- Born: James Drewry Stewart March 29, 1941 Canada
- Died: December 3, 2014 (aged 73) Toronto, Ontario, Canada
- Education: Stanford University University of Toronto
- Known for: Work in harmonic analysis Functional analysis Calculus textbooks Integral House
- Scientific career
- Fields: Mathematics
- Workplaces: McMaster University University of Toronto University of London
- Doctoral advisor: Lionel Cooper

= James Stewart (mathematician) =

Canadian mathematician and textbook author (1941–2014)

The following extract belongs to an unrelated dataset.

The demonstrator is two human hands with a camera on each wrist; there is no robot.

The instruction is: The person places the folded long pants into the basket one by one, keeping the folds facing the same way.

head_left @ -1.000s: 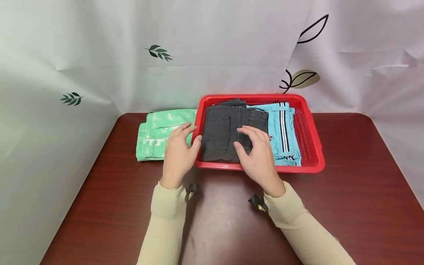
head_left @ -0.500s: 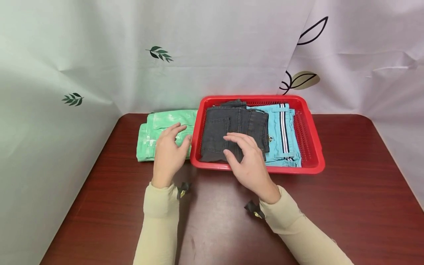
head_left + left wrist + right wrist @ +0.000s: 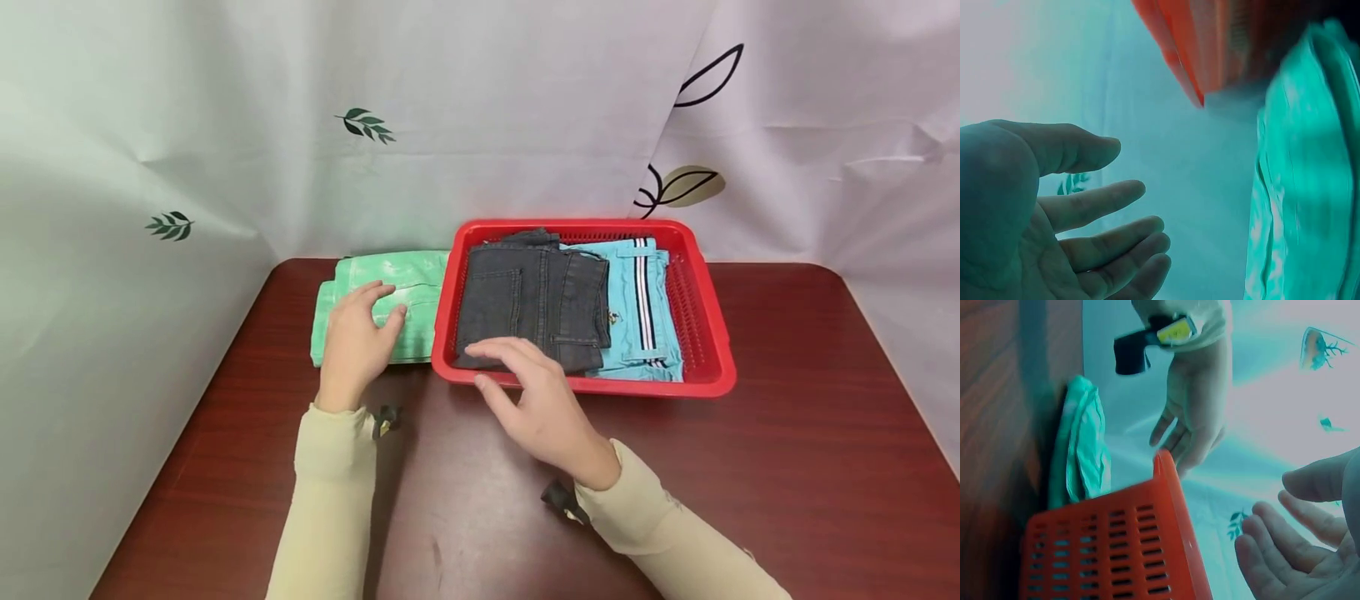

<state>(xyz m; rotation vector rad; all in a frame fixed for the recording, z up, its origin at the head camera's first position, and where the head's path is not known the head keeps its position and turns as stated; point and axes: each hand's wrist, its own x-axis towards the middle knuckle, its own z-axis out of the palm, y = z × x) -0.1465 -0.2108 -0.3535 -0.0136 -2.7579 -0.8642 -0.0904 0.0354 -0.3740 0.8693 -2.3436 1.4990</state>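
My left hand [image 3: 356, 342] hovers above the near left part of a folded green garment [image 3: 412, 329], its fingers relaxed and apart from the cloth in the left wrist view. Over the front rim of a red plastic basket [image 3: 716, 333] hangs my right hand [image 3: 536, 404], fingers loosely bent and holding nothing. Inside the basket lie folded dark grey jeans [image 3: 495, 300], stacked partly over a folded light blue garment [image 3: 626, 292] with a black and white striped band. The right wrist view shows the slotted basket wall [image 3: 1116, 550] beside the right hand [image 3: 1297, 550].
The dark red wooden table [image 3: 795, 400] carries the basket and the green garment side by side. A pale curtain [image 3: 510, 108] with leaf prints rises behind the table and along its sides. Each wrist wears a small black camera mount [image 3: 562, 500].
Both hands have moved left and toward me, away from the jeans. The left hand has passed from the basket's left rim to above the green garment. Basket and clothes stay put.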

James Drewry Stewart, (March 29, 1941 – December 3, 2014) was a Canadian mathematician, violinist, and professor emeritus of mathematics at McMaster University. Stewart is best known for his series of calculus textbooks used for high school, college, and university-level courses.

==Career==
Stewart received his Master of Science at Stanford University and his doctor of philosophy from the University of Toronto in 1967. He worked for two years as a postdoctoral fellow at the University of London, where his research focused on harmonic and functional analysis. His books are standard textbooks in universities in many countries. One of his best-known textbooks is Calculus: Early Transcendentals (1995), a set of textbooks which is accompanied by a website for students.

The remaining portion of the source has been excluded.